### What to work on:
Track down every line below that holds "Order" and copy it.

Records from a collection
- - -

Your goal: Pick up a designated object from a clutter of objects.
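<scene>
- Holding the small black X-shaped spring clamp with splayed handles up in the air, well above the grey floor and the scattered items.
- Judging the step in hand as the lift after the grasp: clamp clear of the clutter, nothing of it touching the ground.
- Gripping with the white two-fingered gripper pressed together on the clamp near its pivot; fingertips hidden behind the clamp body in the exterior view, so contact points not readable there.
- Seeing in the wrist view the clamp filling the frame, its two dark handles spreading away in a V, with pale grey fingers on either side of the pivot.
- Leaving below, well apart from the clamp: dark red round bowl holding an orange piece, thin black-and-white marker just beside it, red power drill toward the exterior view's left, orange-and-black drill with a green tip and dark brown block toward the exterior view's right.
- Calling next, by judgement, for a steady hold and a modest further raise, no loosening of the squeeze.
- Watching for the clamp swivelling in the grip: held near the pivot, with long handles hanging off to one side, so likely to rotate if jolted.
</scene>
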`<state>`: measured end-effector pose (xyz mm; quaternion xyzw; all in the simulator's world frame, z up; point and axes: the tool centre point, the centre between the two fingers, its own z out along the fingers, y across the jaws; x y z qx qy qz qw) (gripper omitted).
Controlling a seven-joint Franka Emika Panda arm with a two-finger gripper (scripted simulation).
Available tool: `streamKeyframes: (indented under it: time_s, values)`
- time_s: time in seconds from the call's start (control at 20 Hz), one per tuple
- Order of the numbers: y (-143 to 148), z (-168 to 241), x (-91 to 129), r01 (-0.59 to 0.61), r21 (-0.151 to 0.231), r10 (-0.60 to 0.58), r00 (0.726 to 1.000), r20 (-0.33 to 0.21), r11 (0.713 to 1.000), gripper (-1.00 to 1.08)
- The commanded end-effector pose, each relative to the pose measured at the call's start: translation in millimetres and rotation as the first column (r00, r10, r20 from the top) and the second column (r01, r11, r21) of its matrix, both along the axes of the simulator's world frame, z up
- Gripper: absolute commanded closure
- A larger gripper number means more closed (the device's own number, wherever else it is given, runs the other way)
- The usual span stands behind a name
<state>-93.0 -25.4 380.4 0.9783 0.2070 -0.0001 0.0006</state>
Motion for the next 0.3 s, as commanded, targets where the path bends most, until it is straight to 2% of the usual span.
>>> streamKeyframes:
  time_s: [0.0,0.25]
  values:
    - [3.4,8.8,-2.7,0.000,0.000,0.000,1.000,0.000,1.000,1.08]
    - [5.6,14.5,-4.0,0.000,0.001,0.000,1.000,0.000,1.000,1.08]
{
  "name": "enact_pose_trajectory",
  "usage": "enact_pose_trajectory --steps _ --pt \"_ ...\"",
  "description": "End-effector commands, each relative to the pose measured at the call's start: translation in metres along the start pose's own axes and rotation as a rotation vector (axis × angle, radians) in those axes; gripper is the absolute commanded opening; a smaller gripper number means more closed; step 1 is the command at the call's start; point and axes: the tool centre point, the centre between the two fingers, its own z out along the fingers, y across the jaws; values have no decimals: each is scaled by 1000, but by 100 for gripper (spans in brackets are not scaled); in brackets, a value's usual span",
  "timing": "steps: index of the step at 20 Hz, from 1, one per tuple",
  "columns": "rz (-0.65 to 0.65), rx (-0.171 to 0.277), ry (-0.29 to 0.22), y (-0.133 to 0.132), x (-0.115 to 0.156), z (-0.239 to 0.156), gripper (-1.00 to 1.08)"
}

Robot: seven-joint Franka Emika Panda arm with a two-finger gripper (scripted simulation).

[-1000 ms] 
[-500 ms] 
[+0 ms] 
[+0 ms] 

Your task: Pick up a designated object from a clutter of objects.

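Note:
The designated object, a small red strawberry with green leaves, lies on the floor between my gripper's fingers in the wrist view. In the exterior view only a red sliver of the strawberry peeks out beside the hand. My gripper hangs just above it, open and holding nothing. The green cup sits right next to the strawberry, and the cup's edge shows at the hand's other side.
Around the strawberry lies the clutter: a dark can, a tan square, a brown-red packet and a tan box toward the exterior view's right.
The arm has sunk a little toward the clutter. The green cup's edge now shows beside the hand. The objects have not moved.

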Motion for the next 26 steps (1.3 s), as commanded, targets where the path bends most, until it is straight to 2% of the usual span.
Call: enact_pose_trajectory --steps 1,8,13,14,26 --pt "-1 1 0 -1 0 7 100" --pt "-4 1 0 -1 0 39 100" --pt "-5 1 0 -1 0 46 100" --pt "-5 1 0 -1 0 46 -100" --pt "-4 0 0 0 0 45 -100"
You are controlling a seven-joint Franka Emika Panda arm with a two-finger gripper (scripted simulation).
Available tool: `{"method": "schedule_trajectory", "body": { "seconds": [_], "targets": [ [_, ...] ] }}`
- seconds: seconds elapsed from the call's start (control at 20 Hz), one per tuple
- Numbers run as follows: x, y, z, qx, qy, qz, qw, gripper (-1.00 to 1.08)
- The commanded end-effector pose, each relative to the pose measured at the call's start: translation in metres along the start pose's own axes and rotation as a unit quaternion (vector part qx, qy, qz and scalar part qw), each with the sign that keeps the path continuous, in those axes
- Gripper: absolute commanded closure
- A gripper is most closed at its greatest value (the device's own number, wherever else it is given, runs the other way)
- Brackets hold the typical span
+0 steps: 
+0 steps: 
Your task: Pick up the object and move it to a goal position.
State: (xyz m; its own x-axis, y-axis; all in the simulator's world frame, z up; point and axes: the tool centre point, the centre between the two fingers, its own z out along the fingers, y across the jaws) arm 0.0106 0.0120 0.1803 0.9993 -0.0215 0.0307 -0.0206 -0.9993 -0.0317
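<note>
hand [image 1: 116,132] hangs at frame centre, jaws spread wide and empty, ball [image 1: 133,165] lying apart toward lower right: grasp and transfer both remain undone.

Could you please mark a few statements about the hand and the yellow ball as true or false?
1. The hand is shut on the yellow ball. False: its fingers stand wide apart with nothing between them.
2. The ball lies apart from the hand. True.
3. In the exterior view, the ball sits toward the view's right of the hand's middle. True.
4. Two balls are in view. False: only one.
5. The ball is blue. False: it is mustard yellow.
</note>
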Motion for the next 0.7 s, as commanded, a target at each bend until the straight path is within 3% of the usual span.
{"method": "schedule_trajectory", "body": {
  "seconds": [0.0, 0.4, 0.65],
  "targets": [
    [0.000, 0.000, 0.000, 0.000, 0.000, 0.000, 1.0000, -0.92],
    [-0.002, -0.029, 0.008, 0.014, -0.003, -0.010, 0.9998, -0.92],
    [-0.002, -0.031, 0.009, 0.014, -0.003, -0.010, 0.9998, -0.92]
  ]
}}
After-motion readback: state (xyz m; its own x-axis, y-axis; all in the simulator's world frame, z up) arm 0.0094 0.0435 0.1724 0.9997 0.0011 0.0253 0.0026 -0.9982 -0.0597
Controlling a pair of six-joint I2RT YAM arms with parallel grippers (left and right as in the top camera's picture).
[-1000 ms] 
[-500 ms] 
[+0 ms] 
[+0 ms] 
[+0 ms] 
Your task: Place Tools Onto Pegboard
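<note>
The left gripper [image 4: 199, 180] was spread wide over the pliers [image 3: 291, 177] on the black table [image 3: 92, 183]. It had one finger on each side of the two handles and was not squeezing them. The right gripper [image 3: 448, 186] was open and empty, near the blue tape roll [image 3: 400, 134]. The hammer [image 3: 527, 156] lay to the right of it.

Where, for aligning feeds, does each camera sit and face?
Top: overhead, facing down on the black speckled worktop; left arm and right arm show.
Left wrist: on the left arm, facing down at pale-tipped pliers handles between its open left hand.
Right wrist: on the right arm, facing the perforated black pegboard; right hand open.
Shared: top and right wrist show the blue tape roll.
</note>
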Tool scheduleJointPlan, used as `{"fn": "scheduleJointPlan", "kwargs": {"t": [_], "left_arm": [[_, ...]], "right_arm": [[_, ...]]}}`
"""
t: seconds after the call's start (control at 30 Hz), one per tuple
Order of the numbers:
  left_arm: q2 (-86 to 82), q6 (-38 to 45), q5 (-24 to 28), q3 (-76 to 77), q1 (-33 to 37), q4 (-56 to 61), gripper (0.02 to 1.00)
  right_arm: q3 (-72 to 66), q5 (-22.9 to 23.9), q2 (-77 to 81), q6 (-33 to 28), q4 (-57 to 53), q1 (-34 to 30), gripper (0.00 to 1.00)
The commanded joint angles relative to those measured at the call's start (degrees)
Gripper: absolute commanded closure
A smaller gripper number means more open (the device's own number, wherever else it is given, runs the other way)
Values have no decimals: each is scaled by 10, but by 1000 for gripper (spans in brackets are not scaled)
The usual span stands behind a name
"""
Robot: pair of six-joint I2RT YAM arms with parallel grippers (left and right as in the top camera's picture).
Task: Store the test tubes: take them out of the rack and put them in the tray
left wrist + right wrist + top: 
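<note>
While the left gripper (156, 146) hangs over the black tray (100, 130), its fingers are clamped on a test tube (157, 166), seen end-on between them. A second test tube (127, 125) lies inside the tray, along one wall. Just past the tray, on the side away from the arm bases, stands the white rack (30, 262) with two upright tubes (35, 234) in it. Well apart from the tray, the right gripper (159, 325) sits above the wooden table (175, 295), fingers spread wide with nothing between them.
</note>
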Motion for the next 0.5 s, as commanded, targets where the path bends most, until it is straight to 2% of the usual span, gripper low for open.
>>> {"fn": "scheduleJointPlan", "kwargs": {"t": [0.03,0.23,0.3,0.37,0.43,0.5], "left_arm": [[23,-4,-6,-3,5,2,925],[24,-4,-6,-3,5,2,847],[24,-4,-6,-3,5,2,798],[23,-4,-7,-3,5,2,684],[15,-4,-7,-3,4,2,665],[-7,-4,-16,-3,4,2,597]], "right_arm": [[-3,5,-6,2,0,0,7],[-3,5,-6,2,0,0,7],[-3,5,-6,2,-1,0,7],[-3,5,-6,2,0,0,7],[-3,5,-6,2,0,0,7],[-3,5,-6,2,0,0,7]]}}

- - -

### Task solution:
- Order of the numbers: y (-143 to 148), z (-168 to 241), x (-91 to 129), r01 (-0.59 to 0.61), r21 (-0.151 to 0.231), r10 (-0.60 to 0.58), r00 (0.726 to 1.000), r20 (-0.33 to 0.21), r11 (0.713 to 1.000), gripper (-1.00 to 1.08)
Order of the numbers:

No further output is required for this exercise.